Supplied data
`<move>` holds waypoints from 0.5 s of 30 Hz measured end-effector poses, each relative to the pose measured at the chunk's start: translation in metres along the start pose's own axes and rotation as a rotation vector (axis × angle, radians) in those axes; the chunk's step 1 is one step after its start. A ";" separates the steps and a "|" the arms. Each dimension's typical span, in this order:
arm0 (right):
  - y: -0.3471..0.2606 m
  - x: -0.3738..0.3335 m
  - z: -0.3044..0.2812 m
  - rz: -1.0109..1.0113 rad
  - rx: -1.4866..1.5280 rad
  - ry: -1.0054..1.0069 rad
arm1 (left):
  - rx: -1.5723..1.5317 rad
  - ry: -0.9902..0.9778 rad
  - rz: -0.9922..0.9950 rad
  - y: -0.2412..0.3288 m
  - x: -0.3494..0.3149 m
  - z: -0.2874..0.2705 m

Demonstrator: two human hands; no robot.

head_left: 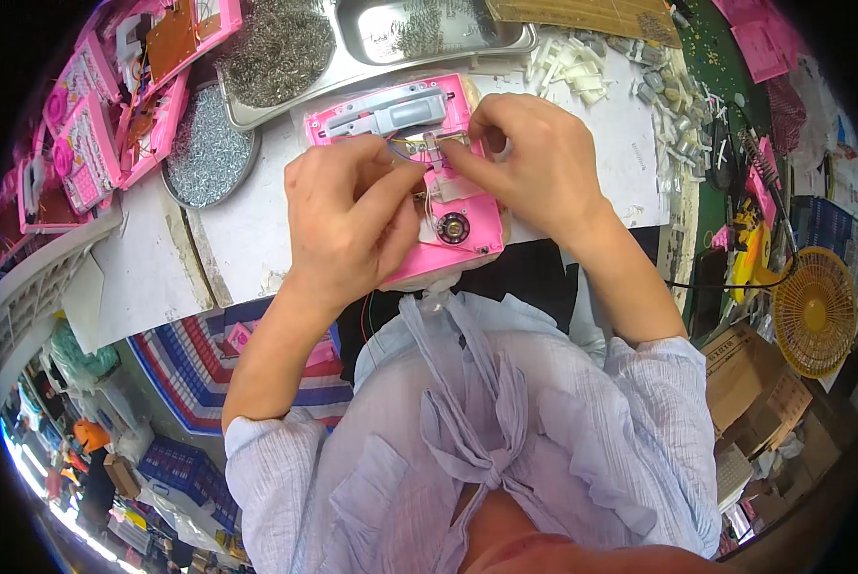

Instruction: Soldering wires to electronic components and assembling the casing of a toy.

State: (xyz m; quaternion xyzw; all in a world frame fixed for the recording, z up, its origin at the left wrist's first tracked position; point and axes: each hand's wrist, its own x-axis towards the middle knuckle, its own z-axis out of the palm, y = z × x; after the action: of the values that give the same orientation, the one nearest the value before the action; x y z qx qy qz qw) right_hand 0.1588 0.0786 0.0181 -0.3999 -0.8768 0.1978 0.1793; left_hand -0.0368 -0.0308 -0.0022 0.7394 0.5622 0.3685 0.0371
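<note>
An open pink plastic housing lies in front of me at the table's near edge. A light grey plastic piece sits across its far end, and a small round black speaker is at its near end. Thin wires and small metal parts fill the middle. My left hand is closed in a pinch over the housing's left side. Opposite it, my right hand is also closed, thumb and fingertips at the small parts in the middle. What either set of fingertips grips is too small to make out.
Beyond the housing stands a metal tray with heaps of small metal parts. To its left is a round dish of screws. White plastic pieces lie far right. Pink housings pile up at the left; a yellow fan stands right.
</note>
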 end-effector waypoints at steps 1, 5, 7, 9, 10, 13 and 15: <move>-0.002 0.001 0.000 -0.011 -0.031 -0.012 | -0.006 0.017 -0.001 0.000 0.001 0.004; -0.002 0.001 -0.001 -0.052 -0.088 -0.057 | 0.134 -0.052 0.018 0.005 0.017 0.007; 0.006 0.002 -0.002 0.010 0.053 -0.118 | 0.174 -0.072 0.028 0.005 0.016 0.008; 0.019 0.007 -0.003 0.158 0.329 -0.217 | 0.147 -0.096 0.038 0.002 0.019 0.006; 0.023 0.014 -0.006 0.261 0.384 -0.339 | 0.137 -0.112 0.039 0.001 0.020 0.005; 0.004 0.017 -0.012 -0.082 -0.165 -0.251 | 0.104 -0.104 0.063 -0.005 0.016 0.009; -0.022 0.011 -0.007 -0.176 -0.398 -0.259 | 0.111 -0.122 0.048 -0.005 0.017 0.007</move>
State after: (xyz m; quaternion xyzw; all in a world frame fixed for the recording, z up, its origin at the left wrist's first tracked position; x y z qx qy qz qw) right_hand 0.1415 0.0755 0.0371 -0.3207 -0.9456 0.0545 -0.0004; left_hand -0.0350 -0.0117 -0.0009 0.7746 0.5607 0.2918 0.0214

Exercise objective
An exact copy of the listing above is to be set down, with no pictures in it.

Solution
`<move>` holds waypoints from 0.5 s of 30 Hz measured end-effector poses, each relative to the pose measured at the chunk's start: translation in metres along the start pose's own axes and rotation as a rotation vector (axis × angle, radians) in those axes; the chunk's step 1 is one step after its start. A ";" separates the steps and a "|" the arms. Each dimension's typical span, in this order:
arm0 (right):
  - y: -0.3471..0.2606 m
  - x: -0.3738..0.3335 m
  - z: -0.3044..0.2812 m
  - rz: -1.0109..1.0113 rad
  - rx: -1.4866..1.5280 rad
  - ry: -1.0054..1.0069 rad
arm1 (left):
  - rx: -1.5723..1.5317 rad
  - ry: -0.9902..0.9778 rad
  - rz: -0.9922..0.9950 rad
  - y: -0.2412..0.3288 m
  - x: -0.3494..0.3149 m
  - z: -0.2874..0.2705 m

Demonstrator: two human hands; no robot.

head_left: 

Instruction: Soldering wires to electronic components and assembling the casing of a toy.

State: (xyz m; quaternion xyzw; all in a world frame fixed for the recording, z up, its origin at the left wrist's first tracked position; point and axes: each hand's wrist, its own x-axis towards the middle knuckle, its own z-axis out of the palm, y = z × x; after the action: of the values that give the same orientation, the one nearest the value before the action; x y z qx qy qz qw) right_hand 0.1588 0.0786 0.0181 -0.3999 -0.8768 0.1978 0.1793; left_hand -0.0368 -0.0308 -0.0022 0.7394 0.5622 0.3685 0.0371
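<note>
An open pink plastic housing lies in front of me at the table's near edge. A light grey plastic piece sits across its far end, and a small round black speaker is at its near end. Thin wires and small metal parts fill the middle. My left hand is closed in a pinch over the housing's left side. Opposite it, my right hand is also closed, thumb and fingertips at the small parts in the middle. What either set of fingertips grips is too small to make out.
Beyond the housing stands a metal tray with heaps of small metal parts. To its left is a round dish of screws. White plastic pieces lie far right. Pink housings pile up at the left; a yellow fan stands right.
</note>
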 end-effector waypoints at steps 1, 5, 7, 9, 10, 13 and 15: <move>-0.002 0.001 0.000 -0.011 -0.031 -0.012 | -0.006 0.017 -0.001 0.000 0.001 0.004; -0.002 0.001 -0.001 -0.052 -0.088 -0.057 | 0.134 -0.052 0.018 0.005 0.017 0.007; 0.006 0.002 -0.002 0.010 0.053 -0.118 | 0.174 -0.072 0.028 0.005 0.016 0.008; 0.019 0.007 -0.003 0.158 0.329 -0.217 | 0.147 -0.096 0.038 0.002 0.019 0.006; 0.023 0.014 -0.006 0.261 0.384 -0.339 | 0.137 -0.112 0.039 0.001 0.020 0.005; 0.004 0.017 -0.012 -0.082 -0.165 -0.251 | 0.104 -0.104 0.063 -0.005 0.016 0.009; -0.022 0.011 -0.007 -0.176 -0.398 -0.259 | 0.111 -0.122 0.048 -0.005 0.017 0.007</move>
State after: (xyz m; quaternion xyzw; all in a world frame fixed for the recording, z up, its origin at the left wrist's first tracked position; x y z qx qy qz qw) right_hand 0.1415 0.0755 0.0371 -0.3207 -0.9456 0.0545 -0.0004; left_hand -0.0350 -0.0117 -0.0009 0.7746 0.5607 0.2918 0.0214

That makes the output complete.